When the Doctor had asked to be allowed to choose Rose's final resting place, Jack had agreed without question. He'd had more than fifty years with Rose. Not enough time, but then, all of eternity wouldn't be enough to spend with someone like Rose. At least he'd had all those years as her husband. The Doctor had spent less than two years with her, and instead of the joyous reunion he'd hoped for, he'd found her again only in time to watch her die. Jack could afford to be generous.

Rose wouldn't have wanted to be buried anywhere on earth. Jack hadn't expected this, though—for the Doctor to choose the site of his long-dead homeworld, a place of bittersweet, eternal regret.

The Doctor's eyes glistened with unshed tears as he looked out at the battlefield that had once been his home. Jack stood beside him, hiding his own grief to support one who didn't know how to deal with this sort of pain. Time Lords didn't cry—they wouldn't dare express such ape-like emotions—but who was left who would punish him for caring, for loving, for grieving?

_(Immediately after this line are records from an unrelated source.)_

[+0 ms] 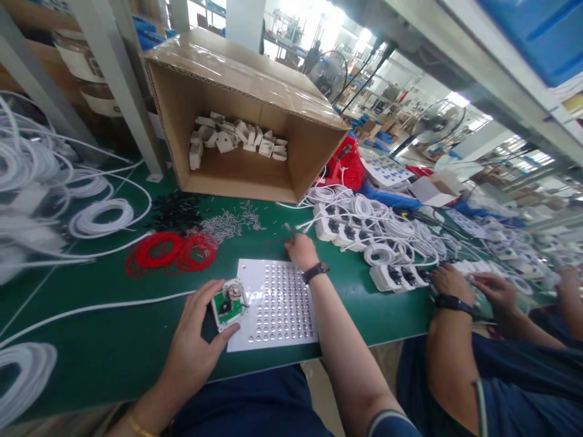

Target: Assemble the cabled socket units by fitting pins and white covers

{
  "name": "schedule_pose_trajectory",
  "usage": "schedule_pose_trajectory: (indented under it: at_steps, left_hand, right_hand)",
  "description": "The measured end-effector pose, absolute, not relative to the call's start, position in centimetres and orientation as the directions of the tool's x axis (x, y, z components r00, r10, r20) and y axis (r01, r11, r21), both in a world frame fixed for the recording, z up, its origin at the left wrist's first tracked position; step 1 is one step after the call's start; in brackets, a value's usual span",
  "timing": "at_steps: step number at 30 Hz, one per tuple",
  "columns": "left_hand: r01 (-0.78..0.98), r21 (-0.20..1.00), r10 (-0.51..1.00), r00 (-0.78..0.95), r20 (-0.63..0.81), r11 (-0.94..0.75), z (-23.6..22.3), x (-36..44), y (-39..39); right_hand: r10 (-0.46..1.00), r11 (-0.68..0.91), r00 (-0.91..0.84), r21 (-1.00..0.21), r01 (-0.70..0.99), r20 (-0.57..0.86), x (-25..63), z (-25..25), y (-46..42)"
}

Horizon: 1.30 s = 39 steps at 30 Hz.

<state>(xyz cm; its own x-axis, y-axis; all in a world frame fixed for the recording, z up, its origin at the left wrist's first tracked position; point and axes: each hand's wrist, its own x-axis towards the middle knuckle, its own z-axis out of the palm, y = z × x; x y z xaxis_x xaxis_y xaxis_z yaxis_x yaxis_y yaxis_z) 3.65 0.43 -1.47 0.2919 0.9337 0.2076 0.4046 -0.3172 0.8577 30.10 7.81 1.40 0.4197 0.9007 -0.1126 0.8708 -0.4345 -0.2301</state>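
My left hand (200,334) grips a small white square housing (229,305) by its edges, fingers behind and thumb at the lower corner. Inside the housing show a green circuit board, a black part and a round coppery part. A white cable (127,304) runs from its left side across the table. My right hand (302,251) is stretched forward past a white sheet (248,279) covered with rows of round shiny domes. Its fingers are pinched together near a thin grey piece and a fine red wire; what they hold is too small to make out.
A cardboard box (255,182) on its side holds several white housings. Coiled red wire (159,254), small metal pins (228,226) and black parts (175,211) lie left. White units with coiled cables (396,227) crowd the right, where a co-worker's hands (455,288) work.
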Motion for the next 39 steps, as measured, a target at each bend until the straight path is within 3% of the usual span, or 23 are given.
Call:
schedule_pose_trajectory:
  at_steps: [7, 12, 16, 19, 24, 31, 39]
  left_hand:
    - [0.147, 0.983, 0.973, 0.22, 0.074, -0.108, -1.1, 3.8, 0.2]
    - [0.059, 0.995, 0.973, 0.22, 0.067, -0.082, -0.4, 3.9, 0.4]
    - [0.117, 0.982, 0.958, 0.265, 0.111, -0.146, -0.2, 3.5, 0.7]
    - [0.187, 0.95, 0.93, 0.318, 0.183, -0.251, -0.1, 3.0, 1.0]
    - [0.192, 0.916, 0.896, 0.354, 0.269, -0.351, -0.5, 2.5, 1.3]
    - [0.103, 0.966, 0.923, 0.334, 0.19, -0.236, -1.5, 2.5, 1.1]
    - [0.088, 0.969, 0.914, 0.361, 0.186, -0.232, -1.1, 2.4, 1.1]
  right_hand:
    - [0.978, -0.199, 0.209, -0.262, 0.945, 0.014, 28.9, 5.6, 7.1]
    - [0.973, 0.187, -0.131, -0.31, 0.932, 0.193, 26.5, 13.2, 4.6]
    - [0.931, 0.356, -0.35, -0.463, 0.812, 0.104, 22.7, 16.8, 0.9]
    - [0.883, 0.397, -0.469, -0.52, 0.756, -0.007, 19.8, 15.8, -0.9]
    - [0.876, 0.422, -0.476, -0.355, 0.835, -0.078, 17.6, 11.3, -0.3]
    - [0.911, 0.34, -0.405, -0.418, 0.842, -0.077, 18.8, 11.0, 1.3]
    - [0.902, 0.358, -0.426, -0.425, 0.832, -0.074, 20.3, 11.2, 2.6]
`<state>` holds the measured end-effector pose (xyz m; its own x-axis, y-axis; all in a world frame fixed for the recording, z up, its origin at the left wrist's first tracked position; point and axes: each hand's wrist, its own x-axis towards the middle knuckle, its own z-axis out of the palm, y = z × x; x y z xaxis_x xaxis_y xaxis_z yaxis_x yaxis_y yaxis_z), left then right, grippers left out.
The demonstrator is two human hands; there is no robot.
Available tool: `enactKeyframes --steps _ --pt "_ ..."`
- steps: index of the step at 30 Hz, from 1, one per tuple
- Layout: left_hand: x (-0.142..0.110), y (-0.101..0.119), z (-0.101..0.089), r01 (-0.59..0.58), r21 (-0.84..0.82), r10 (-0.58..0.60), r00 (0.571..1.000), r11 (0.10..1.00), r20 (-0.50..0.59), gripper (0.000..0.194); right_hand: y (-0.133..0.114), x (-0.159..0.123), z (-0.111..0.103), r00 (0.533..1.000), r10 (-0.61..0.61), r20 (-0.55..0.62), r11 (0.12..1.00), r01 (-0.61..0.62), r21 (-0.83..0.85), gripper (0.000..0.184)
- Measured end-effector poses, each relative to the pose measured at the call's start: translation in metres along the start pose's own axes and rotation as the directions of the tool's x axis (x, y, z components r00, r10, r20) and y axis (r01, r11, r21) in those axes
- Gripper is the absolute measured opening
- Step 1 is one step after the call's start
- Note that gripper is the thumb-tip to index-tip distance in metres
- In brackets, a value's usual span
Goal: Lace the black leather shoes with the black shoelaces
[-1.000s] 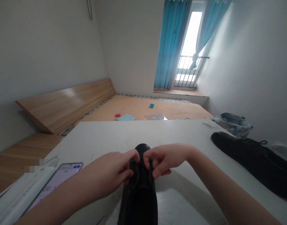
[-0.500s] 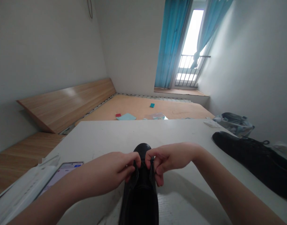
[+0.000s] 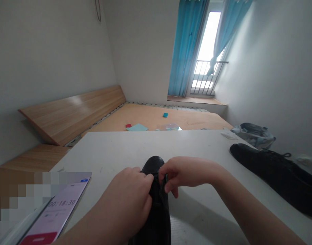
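Note:
A black shoe [image 3: 152,165] rests on the white table straight in front of me, its toe pointing away and its opening toward me. My left hand [image 3: 130,195] lies over its left side with the fingers curled at the lacing area; the fingertips are mostly hidden behind the hand. On the other side, my right hand [image 3: 178,175] pinches the edge of the right lace flap between thumb and fingers. No lace can be made out clearly between the hands. A second black shoe [image 3: 270,173], with a lace loop on top, stands to the right, apart from both hands.
A phone [image 3: 61,207] showing a timer lies at the left of the white table [image 3: 115,144]. Beyond it, a bed [image 3: 148,114] holds a light-blue sheet [image 3: 138,127] and small items. A bag-lined bin [image 3: 256,134] stands at the far right.
My left hand has turned over the shoe's left side, its back now facing up. My right hand stays at the right flap with fingers slightly shifted. The phone is now more exposed.

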<state>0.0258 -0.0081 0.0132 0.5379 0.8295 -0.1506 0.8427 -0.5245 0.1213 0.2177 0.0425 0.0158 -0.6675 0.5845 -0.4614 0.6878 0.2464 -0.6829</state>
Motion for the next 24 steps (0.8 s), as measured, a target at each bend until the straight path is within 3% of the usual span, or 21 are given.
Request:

"How do you go on?" the Doctor asked, so softly that Jack nearly didn't hear him.

In over two hundred years, Jack had formed attachments and lost people he loved more times than he cared to count. It hurt—God, how it hurt! But if anything, it had taught him that you couldn't let the pain control you; you couldn't let the fear of being left behind prevent you from loving, from being loved. Because that unending loneliness was somehow worse than the pain of loss.

"How do you go on?" the Doctor repeated, his voice rough with sorrow.

"You cry," Jack replied. "You scream. You curse the universe. And you live, day by day. The pain never goes away and you never forget. But each day it eases, just a little, until one day you wake up and you realize that she wasn't the last thing you thought of before you fell asleep, or the first thing on your mind when you woke. And then, one day you discover that you've gone several hours without thinking of her at all. And you feel guilty that you could forget—that you let yourself forget—and so you punish yourself by dragging up all the memories you can think of, trying to make the wound bleed, just so you know that you still feel pain. Just so you know that you haven't gone numb, or forgotten her."

"And then?" The Doctor turned his head so that Jack stood within his vision, just out of focus, but there, reassuring and comforting.

"You continue to heal, until the pain becomes an ache at the back of your chest: constant but not overwhelming. And it stays that way, until one day you figure out that it's okay for you to move on, that she wouldn't hate you for learning to live again; that it's okay to laugh, and smile, and see the beauty in the universe as you once did. And one day . . . one day you wake up and you find that it doesn't hurt to think of her the way it once did. You find that you can look back at what you shared and remember the good times without guilt, or shame, or that overpowering sense of loss. It takes a long time, but it does happen . . . eventually."

"I loved her," the Doctor admitted, after a long silence.

"She knew," Jack said quietly, still grasping the Doctor's shoulder. He swallowed against the knot in his throat. "She always knew."

The Doctor nodded. He fiddled with his sonic screwdriver for a moment, then aimed it out the door. A fine mist shot out into space, glittering where the light of distant suns struck it. Slowly the dust dispersed, spread out and became one with the remains of Gallifrey. Rose had become part of the universe she loved so well, the universe that had been better off for her being there, and which now seemed dull and empty.

Debris spun past, and somehow, Jack doubted that either one of them would come back here.